▶ **EXERCISE**: Would you repeat the listing below exactly, with no pictures in it?

[DATA SHOWN Boundary: Start]

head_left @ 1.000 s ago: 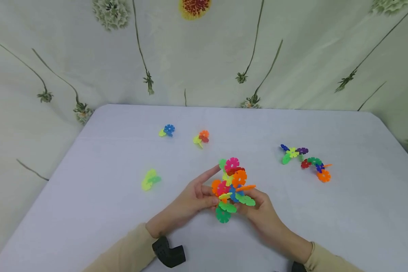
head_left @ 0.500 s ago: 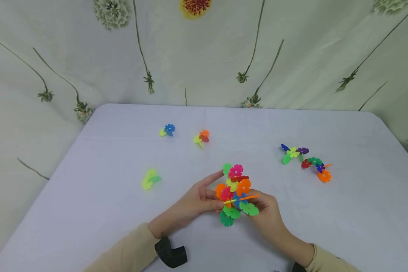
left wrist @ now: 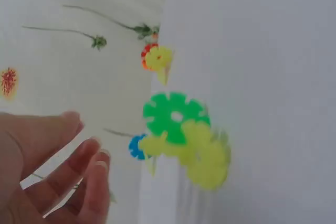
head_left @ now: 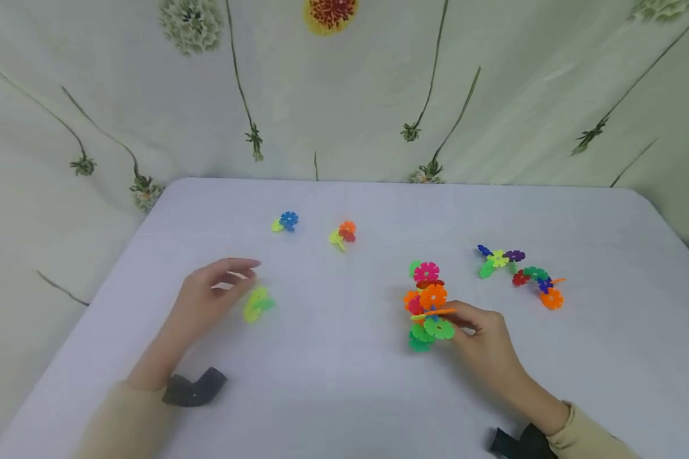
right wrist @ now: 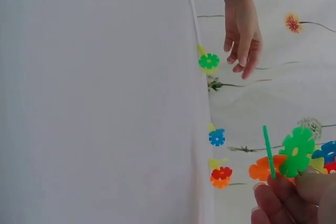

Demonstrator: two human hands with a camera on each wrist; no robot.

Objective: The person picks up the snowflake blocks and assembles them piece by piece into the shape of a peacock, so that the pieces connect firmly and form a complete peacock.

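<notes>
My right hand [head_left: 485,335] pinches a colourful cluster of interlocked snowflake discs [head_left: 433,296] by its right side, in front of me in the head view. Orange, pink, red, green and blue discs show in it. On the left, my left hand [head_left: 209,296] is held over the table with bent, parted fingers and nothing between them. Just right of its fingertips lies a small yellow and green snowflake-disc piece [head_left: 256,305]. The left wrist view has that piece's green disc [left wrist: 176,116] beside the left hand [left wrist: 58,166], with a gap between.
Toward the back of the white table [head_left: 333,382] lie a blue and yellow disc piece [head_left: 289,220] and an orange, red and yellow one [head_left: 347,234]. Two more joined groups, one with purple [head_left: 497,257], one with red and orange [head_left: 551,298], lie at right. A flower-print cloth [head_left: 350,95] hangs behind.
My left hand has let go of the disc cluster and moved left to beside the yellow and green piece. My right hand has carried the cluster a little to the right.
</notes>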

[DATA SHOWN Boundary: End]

▶ **OUTPUT BELOW**:
head_left @ 1.000 s ago: 
head_left @ 0.500 s ago: 
left wrist @ now: 
head_left @ now: 
right wrist @ now: 

Demonstrator: two human hands with a camera on each wrist; no robot.

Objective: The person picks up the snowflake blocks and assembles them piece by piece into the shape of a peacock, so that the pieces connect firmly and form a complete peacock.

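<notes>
My right hand [head_left: 485,335] pinches a colourful cluster of interlocked snowflake discs [head_left: 433,296] by its right side, in front of me in the head view. Orange, pink, red, green and blue discs show in it. On the left, my left hand [head_left: 209,296] is held over the table with bent, parted fingers and nothing between them. Just right of its fingertips lies a small yellow and green snowflake-disc piece [head_left: 256,305]. The left wrist view has that piece's green disc [left wrist: 176,116] beside the left hand [left wrist: 58,166], with a gap between.
Toward the back of the white table [head_left: 333,382] lie a blue and yellow disc piece [head_left: 289,220] and an orange, red and yellow one [head_left: 347,234]. Two more joined groups, one with purple [head_left: 497,257], one with red and orange [head_left: 551,298], lie at right. A flower-print cloth [head_left: 350,95] hangs behind.
My left hand has let go of the disc cluster and moved left to beside the yellow and green piece. My right hand has carried the cluster a little to the right.
</notes>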

The answer has been given in its entirety.